• THE TASK: Through the line that contains "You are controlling", return the data below exactly, starting at its first line; leave the rest out.

• DATA RECORDS:
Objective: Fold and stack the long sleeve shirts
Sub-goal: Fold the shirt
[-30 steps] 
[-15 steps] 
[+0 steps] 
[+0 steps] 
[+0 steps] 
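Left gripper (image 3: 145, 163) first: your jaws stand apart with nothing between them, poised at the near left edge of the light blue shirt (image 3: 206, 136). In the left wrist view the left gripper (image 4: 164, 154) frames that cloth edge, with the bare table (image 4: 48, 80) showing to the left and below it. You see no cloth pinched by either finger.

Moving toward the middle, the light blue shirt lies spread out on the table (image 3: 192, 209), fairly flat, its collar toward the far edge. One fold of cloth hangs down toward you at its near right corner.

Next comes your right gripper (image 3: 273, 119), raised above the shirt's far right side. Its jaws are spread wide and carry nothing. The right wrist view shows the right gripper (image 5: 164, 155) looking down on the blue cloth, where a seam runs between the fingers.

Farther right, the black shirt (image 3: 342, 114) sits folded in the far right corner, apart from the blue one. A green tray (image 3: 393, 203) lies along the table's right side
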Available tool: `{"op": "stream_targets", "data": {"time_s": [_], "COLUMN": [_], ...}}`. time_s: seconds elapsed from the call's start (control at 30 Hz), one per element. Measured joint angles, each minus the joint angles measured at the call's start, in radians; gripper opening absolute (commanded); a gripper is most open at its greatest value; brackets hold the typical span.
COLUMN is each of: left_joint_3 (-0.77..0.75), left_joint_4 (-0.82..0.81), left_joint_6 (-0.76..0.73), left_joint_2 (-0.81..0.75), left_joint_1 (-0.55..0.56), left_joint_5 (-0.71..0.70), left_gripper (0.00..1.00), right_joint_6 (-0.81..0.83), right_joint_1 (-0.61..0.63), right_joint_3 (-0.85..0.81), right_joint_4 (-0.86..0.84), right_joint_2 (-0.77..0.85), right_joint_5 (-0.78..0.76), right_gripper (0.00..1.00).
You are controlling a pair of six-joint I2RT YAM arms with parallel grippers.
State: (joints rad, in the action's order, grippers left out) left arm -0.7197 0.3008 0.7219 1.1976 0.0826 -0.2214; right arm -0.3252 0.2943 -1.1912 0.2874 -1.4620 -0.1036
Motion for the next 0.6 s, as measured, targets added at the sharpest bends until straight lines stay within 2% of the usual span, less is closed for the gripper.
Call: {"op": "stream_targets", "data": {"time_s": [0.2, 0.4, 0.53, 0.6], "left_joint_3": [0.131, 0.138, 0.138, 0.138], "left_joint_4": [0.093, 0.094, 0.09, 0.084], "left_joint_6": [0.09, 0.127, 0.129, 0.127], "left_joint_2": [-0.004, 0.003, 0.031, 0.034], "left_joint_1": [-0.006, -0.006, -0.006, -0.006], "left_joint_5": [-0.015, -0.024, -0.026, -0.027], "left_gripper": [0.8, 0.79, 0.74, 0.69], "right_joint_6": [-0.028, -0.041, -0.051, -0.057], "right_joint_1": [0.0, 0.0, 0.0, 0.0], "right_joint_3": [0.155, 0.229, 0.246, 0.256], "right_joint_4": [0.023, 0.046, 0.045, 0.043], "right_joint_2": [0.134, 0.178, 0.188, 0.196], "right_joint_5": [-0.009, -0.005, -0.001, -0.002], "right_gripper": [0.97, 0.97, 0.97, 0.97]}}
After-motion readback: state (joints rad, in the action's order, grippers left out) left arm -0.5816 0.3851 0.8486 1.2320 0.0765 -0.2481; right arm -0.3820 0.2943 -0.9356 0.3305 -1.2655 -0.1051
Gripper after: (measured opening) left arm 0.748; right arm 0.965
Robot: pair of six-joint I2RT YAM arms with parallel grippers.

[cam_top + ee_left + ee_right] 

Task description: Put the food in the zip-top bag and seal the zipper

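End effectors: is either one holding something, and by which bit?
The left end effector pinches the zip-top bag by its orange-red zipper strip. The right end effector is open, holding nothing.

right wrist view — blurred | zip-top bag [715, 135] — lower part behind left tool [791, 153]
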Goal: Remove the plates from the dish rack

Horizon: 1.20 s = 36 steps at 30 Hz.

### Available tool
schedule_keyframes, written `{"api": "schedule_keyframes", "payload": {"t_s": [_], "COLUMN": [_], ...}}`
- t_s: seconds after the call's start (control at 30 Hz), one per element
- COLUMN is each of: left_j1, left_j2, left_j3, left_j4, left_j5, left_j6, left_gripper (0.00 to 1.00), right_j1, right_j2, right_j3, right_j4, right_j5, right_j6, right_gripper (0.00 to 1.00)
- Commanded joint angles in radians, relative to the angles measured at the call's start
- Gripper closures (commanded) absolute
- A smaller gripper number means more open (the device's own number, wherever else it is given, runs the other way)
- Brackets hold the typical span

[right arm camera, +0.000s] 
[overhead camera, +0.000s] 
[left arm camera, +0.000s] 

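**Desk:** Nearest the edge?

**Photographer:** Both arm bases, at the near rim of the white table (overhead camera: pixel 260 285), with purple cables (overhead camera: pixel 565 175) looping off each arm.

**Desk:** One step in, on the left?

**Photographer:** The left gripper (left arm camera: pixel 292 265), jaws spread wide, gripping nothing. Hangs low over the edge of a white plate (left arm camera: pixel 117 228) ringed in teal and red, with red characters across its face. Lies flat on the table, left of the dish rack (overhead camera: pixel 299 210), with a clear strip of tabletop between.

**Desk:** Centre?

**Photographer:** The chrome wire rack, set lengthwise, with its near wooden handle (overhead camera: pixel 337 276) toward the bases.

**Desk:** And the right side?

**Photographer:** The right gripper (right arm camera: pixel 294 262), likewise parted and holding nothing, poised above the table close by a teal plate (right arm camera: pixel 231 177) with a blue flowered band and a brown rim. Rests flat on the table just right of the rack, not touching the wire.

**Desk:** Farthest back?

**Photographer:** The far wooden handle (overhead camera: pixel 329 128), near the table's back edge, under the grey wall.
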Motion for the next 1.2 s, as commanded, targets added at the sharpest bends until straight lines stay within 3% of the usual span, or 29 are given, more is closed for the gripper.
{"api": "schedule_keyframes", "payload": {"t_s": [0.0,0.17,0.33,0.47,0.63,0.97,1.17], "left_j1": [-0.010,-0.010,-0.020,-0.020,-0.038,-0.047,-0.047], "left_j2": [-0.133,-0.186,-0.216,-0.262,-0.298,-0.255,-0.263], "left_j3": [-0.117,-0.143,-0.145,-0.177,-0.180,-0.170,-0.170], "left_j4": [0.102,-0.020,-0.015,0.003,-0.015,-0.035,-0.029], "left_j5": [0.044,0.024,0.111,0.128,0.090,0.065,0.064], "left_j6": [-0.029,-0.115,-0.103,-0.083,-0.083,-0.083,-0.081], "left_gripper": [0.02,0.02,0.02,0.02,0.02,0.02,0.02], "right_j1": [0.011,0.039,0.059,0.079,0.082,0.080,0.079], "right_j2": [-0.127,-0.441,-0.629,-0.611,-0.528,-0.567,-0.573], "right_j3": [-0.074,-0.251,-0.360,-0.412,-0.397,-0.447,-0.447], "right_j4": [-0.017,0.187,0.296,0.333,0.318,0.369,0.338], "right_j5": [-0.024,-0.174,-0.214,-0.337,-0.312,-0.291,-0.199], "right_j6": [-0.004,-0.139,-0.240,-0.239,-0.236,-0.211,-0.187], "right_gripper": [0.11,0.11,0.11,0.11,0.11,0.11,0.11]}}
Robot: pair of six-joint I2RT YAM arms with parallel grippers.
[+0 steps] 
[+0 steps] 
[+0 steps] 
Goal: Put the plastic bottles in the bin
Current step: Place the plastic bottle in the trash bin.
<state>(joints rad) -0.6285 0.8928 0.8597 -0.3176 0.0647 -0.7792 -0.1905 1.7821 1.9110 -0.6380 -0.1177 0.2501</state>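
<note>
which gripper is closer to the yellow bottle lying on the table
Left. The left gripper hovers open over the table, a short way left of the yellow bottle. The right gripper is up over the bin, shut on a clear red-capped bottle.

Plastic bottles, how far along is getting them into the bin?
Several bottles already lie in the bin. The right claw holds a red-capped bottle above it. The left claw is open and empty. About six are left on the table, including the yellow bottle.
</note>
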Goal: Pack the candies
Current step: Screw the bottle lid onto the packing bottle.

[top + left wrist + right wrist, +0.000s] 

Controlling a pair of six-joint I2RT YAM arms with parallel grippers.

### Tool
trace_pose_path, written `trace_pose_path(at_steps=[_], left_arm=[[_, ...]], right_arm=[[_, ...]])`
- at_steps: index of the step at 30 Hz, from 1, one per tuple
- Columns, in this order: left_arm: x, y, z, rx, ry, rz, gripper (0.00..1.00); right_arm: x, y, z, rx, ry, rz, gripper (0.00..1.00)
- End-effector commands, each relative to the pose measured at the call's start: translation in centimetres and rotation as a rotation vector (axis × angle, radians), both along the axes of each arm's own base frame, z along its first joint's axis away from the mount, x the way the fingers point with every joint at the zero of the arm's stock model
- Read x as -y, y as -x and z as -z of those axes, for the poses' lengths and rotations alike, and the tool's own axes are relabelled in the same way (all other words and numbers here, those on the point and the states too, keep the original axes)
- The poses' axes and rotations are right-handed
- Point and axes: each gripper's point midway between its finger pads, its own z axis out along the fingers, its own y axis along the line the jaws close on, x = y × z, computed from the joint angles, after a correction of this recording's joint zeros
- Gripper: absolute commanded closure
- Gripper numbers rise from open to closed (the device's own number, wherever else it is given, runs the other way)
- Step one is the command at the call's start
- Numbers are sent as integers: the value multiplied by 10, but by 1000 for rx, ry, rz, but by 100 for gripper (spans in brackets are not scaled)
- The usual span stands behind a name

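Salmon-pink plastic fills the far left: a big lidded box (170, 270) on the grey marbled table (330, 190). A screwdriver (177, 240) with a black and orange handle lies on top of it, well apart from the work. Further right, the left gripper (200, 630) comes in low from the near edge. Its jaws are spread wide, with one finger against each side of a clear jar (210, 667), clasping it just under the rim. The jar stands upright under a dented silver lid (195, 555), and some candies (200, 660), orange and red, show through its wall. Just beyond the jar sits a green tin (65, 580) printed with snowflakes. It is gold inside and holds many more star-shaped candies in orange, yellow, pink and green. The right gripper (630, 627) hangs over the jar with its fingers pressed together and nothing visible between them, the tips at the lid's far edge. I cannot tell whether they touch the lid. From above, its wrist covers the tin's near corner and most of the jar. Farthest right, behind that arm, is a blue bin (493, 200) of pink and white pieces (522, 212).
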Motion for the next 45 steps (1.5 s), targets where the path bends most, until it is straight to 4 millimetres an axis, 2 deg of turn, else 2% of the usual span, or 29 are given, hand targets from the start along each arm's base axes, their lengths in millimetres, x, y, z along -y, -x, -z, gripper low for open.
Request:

• EXERCISE SOLUTION:
Objective: Fold and stack the long sleeve shirts
Sub-goal: Fold the shirt
[-30 steps] 
[-15 steps] 
[+0 steps] 
[+0 steps] 
[+0 steps] 
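Left gripper (image 3: 145, 163) first: your jaws stand apart with nothing between them, poised at the near left edge of the light blue shirt (image 3: 206, 136). In the left wrist view the left gripper (image 4: 164, 154) frames that cloth edge, with the bare table (image 4: 48, 80) showing to the left and below it. You see no cloth pinched by either finger.

Moving toward the middle, the light blue shirt lies spread out on the table (image 3: 192, 209), fairly flat, its collar toward the far edge. One fold of cloth hangs down toward you at its near right corner.

Next comes your right gripper (image 3: 273, 119), raised above the shirt's far right side. Its jaws are spread wide and carry nothing. The right wrist view shows the right gripper (image 5: 164, 155) looking down on the blue cloth, where a seam runs between the fingers.

Farther right, the black shirt (image 3: 342, 114) sits folded in the far right corner, apart from the blue one. A green tray (image 3: 393, 203) lies along the table's right side
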Available tool: `{"op": "stream_targets", "data": {"time_s": [_], "COLUMN": [_], ...}}`. time_s: seconds elapsed from the call's start (control at 30 Hz), one per element. Measured joint angles, each minus the joint angles measured at the call's start, in radians; gripper opening absolute (commanded); a gripper is most open at its greatest value; brackets hold the typical span.
COLUMN is each of: left_joint_3 (-0.77..0.75), left_joint_4 (-0.82..0.81), left_joint_6 (-0.76..0.73), left_joint_2 (-0.81..0.75), left_joint_1 (-0.55..0.56), left_joint_5 (-0.71..0.70), left_gripper (0.00..1.00), right_joint_6 (-0.81..0.83), right_joint_1 (-0.61..0.63), right_joint_3 (-0.85..0.81), right_joint_4 (-0.86..0.84), right_joint_2 (-0.77..0.85), right_joint_5 (-0.78..0.76), right_gripper (0.00..1.00).
You are controlling a pair of six-joint I2RT YAM arms with parallel grippers.

The answer given here is complete.